Mariko, too, did not mind. In fact, the Uzu women tended to call her hime simply because she was an adorable little deer, a little girl who liked to wear fancy dresses. Mariko was not sure if this was offending or not, but decided to take it for what it was, because they never called her with any malice. She was, in the end, purely their little girl, everyone's favorite princess. Or, so she liked to think.
"Give me two reasons to believe that that brat from Kiri is a nice man," Laren had been saying.
"Brat?" echoed Anya mildly. "You're hardly his age."
"Laren," Anya scolded. "It's obvious you like him."
The shorter woman spluttered incredulously.
"Me? Liking him?" She laughed raucously. "He's, for one, old, and secondly, he's got no eyebrows and the most ridiculous mustache I've ever seen!"
"I once heard that the most charismatic people don't have eyebrows," Mariko interjected.
"That's because he said it," snorted Laren, rolling her eyes.
"And you seem to like these features, no?" pursued Anya, flashing a deliberately slow wink at the blue-haired princess between them. "He's quite charming. A people's person, really."
"Did you just say charming?" Laren threw her hands up, gagging. "I see nothing charming about him at all. He's an idiot, truly."
"Hush, you," replied Anya, rolling her eyes. Mariko glanced between the two women. Both had let their hair fall loose, and they were done up in such similar styles that if it weren't for the difference in hair color and in height, they could have been nearly identical. Mariko suddenly wondered if they were related. She asked. And then realized how silly of a question that was, because they obviously were fellow Uzumaki clanswomen.

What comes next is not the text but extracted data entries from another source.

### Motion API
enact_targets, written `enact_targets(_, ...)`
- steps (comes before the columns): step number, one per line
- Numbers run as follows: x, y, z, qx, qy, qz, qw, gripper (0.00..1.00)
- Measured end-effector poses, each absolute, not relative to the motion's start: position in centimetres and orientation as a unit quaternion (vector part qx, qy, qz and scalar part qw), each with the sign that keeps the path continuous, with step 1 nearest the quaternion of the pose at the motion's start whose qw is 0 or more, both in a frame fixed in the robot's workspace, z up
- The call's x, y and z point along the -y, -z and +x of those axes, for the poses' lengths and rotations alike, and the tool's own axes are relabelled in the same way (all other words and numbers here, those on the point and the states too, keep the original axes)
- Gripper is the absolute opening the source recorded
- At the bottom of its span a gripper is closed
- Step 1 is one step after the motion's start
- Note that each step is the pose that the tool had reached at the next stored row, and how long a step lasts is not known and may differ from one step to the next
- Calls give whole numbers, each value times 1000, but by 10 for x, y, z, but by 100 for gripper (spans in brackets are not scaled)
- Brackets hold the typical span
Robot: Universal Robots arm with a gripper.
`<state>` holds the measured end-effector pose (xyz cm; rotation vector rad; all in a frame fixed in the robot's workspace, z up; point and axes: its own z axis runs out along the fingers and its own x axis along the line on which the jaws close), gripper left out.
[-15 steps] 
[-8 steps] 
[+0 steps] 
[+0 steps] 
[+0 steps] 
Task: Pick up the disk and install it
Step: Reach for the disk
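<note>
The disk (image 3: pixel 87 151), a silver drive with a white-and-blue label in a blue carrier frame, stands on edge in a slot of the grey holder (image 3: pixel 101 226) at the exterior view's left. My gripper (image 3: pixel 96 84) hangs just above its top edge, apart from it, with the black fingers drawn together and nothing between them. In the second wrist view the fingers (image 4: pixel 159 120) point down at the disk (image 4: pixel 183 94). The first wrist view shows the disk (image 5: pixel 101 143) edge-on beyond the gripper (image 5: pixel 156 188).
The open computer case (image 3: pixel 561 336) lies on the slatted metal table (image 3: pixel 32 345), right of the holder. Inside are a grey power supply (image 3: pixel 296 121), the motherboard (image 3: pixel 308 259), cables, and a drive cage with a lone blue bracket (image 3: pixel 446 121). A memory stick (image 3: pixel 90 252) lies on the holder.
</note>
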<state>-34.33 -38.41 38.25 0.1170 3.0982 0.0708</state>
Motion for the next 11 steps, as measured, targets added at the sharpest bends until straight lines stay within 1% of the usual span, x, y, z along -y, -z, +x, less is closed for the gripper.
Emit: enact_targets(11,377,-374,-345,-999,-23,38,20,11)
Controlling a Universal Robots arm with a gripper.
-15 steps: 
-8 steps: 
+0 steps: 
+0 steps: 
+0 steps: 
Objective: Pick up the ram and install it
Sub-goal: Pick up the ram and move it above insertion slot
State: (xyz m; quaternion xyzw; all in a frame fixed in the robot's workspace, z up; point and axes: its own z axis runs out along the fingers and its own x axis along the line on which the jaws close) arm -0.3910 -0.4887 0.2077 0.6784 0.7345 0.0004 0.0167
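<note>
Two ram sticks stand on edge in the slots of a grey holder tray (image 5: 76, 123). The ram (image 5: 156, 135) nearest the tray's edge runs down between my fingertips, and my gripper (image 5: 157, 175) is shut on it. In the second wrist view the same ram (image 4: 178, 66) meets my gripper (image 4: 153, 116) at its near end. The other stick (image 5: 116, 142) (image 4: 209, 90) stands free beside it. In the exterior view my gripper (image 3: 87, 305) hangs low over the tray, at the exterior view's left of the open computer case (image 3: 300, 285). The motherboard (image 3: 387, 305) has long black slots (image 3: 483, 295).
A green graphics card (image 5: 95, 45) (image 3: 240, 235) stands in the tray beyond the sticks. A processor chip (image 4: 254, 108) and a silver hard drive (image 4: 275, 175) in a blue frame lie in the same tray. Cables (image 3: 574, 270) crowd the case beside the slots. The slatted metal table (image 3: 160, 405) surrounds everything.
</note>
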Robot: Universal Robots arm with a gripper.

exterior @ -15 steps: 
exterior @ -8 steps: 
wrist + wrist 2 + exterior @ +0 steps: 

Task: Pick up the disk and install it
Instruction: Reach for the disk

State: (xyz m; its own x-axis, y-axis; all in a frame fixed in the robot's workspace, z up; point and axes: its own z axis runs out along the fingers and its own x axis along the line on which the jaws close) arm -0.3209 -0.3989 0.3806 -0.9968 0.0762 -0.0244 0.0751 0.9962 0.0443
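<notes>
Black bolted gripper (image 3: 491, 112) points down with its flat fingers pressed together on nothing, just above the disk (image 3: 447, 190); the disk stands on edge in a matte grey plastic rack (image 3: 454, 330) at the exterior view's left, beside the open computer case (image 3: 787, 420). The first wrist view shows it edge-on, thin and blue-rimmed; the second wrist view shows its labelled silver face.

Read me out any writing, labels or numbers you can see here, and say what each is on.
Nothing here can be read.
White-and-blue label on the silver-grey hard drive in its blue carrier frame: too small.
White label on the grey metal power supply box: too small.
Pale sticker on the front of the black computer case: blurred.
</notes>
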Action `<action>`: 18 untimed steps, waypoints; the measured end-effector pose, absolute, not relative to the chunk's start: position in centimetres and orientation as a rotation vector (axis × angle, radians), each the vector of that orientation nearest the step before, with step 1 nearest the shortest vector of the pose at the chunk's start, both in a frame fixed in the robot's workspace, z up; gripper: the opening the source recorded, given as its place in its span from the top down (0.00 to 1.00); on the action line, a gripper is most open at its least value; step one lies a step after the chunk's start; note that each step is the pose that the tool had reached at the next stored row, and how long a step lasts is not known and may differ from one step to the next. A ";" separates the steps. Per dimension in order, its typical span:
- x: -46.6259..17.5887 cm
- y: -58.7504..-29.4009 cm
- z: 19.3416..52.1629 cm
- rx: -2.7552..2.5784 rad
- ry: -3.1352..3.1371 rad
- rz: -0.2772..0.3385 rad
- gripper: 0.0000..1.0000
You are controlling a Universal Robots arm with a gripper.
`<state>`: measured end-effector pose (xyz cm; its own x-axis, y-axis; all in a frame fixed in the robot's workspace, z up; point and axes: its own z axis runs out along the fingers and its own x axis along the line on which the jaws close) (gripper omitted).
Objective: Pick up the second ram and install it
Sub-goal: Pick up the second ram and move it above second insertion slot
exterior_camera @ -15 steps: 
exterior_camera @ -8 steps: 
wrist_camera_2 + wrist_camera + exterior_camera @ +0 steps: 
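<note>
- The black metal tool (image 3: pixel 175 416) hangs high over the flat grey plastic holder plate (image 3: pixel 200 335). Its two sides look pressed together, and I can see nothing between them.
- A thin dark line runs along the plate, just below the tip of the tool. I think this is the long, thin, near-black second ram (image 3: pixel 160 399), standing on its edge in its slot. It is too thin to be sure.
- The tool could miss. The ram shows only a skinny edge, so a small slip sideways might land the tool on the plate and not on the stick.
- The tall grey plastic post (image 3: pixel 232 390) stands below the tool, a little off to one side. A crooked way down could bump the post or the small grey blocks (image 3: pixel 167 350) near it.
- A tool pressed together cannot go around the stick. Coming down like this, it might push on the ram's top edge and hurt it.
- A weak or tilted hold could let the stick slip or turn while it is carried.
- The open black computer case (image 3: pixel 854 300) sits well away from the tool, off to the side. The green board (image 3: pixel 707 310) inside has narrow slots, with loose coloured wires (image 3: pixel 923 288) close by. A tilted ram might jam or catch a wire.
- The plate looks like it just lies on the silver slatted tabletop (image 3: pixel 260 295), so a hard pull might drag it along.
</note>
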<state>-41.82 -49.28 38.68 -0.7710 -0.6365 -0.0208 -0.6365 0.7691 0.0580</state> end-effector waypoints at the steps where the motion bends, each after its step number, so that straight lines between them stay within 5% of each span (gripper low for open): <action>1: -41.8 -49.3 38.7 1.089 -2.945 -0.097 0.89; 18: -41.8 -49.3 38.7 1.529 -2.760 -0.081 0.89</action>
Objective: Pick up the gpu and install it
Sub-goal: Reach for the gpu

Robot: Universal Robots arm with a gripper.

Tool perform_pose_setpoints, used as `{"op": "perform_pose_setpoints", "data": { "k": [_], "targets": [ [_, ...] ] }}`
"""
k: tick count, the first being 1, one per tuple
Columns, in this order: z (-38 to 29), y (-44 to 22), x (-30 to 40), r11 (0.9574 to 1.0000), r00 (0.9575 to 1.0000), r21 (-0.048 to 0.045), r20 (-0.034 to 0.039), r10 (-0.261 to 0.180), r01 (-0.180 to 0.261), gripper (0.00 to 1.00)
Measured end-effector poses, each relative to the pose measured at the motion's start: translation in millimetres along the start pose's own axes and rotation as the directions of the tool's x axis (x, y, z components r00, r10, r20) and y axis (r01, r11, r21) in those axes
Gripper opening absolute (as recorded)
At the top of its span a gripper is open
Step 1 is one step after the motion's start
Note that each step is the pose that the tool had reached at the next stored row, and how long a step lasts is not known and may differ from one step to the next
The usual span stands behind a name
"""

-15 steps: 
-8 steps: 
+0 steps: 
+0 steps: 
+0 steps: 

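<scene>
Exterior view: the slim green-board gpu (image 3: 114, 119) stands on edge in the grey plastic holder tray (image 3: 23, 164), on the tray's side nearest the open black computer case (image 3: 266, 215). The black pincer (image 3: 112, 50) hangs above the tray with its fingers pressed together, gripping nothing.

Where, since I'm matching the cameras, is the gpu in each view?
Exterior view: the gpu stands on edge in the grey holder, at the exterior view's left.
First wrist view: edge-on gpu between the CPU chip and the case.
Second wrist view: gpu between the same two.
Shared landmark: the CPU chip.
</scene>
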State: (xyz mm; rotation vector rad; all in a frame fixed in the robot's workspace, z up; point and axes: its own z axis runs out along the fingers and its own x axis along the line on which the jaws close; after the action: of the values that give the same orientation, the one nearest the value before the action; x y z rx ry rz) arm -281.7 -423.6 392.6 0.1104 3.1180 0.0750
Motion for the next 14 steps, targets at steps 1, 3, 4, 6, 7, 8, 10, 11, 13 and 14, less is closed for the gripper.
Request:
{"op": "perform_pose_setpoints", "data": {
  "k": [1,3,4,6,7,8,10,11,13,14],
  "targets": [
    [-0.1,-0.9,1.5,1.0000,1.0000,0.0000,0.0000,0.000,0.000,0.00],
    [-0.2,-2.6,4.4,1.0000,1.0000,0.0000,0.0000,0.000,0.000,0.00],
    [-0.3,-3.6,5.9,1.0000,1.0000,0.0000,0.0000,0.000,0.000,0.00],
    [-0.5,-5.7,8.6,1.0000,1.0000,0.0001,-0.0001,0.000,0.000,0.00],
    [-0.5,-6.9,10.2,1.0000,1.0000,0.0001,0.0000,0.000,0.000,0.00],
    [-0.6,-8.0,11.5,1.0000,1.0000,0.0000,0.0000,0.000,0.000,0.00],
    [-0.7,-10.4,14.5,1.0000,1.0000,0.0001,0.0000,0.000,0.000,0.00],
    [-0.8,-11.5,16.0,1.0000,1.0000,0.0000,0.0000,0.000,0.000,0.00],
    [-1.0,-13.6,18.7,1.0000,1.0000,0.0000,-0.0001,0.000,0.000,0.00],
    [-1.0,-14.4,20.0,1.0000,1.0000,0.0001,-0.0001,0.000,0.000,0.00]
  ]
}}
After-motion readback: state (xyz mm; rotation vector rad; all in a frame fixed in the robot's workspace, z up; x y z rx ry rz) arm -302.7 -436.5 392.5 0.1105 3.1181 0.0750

"We're first cousins," Laren said. "On my father's side, because my father is the tall one. My mother is as short as I am, though I'm proud to say I'm a half inch taller than her."
"Short is fine," Mariko said.
"I agree." Laren grinned.
Suddenly, both she and her taller counterpart drew their blades, instinctively taking up positions on either side of her. Mariko, startled, was ushered to the wall, far from the windows. One of them was open, the curtains fluttering in the cool night breeze.
"Get back, hime," ordered Anya, striding over to the windowpane and throwing back the drapes. No one was there, but she surveyed the scene anyway. She seemed to have spotted something on the ledge, however, that caught her attention. Running a finger along it, the tall Uzumaki woman frowned.
"Laren. Take hime to Mito," she called over her shoulder. "Now."
The shorter girl, reading the urgency in her partner's voice, grabbed the princess's hand and began running down the hall. Stumbling, Mariko did her best to keep up. The kunoichi set a decent pace, fast, but not so much that Mariko could not follow.
"Hime, we're heading this way."
And then they were flying down the corridor, going so fast that Mariko could hardly believe she was on her feet. The energy — chakra, she thought wondrously — was tangible through their hands, rushing through her body as Laren led her forward. It made her legs float and her feet fly; she was made of air.
They slammed into the central hall breathlessly, Laren automatically locating the Lady Mito within a split second of entering. Several guests looked their way.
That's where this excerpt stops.